Tbilisi, octobre 2017

 

A Tbilisi, la cour intérieure est le cœur battant de la culture domestique. 

 

Appelés « cours italiennes » en raison de leur animation, ces espaces se situent à la limite entre domaine public et lieu privé.

 

C’est ici, à l’abri des regards indiscrets, que l'on découvre le quotidien des habitants et que se déploie toute une poésie du paradoxe.

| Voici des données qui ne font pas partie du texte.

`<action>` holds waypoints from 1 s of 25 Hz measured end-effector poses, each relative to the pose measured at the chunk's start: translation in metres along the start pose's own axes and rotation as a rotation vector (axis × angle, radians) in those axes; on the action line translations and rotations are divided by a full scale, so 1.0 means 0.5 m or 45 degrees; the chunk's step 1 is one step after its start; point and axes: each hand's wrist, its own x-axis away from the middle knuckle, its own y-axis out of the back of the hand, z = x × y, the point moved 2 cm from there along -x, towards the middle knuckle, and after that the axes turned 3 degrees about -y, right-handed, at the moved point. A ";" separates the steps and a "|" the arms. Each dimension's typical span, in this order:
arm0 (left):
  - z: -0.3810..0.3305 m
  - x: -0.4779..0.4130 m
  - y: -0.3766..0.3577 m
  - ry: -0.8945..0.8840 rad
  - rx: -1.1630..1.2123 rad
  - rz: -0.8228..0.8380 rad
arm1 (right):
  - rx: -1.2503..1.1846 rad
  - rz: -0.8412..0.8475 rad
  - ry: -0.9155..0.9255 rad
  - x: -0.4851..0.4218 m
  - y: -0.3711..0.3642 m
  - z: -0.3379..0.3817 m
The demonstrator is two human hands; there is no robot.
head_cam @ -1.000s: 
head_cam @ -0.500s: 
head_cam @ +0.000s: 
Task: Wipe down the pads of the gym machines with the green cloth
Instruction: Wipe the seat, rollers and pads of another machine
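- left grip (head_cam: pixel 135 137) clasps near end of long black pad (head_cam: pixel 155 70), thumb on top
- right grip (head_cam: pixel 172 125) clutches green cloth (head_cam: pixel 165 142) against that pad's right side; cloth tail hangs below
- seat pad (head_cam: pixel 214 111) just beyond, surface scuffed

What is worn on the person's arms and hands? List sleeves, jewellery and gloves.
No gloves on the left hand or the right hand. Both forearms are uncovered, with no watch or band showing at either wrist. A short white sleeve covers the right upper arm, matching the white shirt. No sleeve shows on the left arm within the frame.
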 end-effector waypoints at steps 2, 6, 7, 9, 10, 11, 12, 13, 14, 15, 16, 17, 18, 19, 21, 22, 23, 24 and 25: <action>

Ici cohabitent chaos et harmonie, ouverture et méfiance, balcons soignés et recoins décrépits, Géorgiens, Arméniens, Azéris, Russes et Kurdes. Mille textures, motifs et matières se superposent pour créer un patchwork unique et surprenant, qui fut un lieu de tournage privilégié pour les réalisateurs de l’époque soviétique.

 

Les nombreuses activités en commun et l’esprit de solidarité des habitants font la richesse sociale des cours italiennes. Les femmes discutent en buvant le café pendant que les hommes jouent au Tavla, jeu de table oriental chéri des géorgiens. Grands et menus services se rendent tout au long de la journée : préparer un repas pour un veuf désemparé, faire des courses d’appoint pour une mère de famille débordée, étendre le linge de la voisine souffrante… Petits chariots de maraîchers côtoient micro-ateliers artisanaux pour former des écosystèmes presque auto-suffisants.  

 

Aujourd'hui, le délabrement de certains de ces lieux les voue à la disparition.